Articles Posted in New York

A New York father has filed a $4.5 million lawsuit against the makers of a plastic T-ball bat that allegedly mangled his 5-year-old son’s face, leaving him to suffer severe facial injuries and permanent scarring.

The lawsuit claims that the Adjust-A-Hit T-Ball set was defectively designed, according to reports. The boy was injured after a section of the plastic bat, which adjusts in length, came apart.

Once the telescopic bat came apart it shot a jagged piece of plastic into the boy’s face, causing a wound that required more than 300 stitches.

The boy and his older brother were playing with the bat when it fell apart. It’s unclear what caused the bat to snap into pieces.

4905479985_d8837dbdcd_mThe lawsuit claims negligence on the part of Franklin Sports, a sporting goods company based in Massachusetts, according to court documents.

When an injury is caused by a defective product, the injured person can file what is known as a product liability lawsuit. Product liability lawsuits essentially hold a manufacturer of a product, or the seller of that product, legally liable for for injuries that occur when a product fails to live up to the ordinary expectations of the consumer.

Product liability lawsuits are usually centered around a product that is defective in one of three ways – marketing defects, manufacturing defects or design defects. Marketing defects may include improper labeling or even failing to warn consumers about the dangers associated with the product. A defect in manufacturing happens when a product is not manufactured correctly, which can lead to unexpected risks of injury to a user. Design defects happen when a product is designed in a way that makes it unsafe for how it is intended to be used.
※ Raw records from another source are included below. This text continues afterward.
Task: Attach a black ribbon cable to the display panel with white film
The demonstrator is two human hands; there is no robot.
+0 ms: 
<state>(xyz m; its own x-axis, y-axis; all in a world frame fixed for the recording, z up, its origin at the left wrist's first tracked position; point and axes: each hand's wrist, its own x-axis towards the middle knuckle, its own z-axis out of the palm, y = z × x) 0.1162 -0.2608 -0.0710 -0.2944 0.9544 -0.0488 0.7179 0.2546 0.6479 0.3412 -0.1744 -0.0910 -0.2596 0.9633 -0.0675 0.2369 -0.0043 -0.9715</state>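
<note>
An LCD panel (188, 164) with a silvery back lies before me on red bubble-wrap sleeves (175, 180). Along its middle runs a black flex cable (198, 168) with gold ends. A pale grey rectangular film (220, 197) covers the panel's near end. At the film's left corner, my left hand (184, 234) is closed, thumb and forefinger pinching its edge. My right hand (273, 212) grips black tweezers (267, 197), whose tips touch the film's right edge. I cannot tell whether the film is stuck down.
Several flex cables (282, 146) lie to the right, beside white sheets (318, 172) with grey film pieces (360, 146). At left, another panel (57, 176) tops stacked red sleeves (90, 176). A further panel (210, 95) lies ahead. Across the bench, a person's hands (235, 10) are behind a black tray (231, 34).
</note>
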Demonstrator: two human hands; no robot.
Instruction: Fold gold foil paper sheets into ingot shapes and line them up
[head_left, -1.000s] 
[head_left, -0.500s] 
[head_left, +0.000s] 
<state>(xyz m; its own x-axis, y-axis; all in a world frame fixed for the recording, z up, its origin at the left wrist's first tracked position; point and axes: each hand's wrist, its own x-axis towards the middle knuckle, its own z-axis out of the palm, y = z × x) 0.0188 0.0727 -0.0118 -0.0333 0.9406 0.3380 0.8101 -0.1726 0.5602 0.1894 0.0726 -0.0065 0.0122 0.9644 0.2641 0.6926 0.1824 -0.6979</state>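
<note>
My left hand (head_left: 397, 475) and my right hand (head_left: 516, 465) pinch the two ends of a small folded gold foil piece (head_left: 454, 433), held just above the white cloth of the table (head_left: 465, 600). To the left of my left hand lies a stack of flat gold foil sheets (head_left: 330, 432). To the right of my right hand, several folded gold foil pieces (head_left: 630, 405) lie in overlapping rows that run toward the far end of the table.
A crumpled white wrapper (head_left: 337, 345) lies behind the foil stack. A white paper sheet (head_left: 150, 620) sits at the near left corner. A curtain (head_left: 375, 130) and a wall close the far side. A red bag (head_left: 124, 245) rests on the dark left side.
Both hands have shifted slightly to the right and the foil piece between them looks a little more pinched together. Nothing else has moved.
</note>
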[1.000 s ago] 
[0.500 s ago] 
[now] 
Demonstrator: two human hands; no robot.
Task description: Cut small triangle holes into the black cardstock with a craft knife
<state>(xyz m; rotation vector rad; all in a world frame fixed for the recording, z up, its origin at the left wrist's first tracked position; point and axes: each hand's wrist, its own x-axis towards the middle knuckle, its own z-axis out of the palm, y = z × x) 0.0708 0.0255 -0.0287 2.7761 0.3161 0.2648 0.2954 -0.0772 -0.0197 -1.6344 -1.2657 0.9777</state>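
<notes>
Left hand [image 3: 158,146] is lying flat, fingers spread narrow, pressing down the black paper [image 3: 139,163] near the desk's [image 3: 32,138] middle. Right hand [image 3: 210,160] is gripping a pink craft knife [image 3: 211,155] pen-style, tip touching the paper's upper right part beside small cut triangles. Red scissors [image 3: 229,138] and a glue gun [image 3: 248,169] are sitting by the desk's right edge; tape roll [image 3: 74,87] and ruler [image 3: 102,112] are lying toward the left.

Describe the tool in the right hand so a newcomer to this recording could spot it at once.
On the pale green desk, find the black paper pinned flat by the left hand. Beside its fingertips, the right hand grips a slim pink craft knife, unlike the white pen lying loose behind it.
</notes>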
In this specific case, the boy’s family alleges that the design of the bat was defective, making it unsafe for use even though it was used correctly. If it can be shown that the design of the bat was defective, the boy’s father may be able to financially recover for the boy’s injuries. It must be demonstrated that the bat’s manufacturer was negligent in placing the product on the marketplace when it is not safe for use.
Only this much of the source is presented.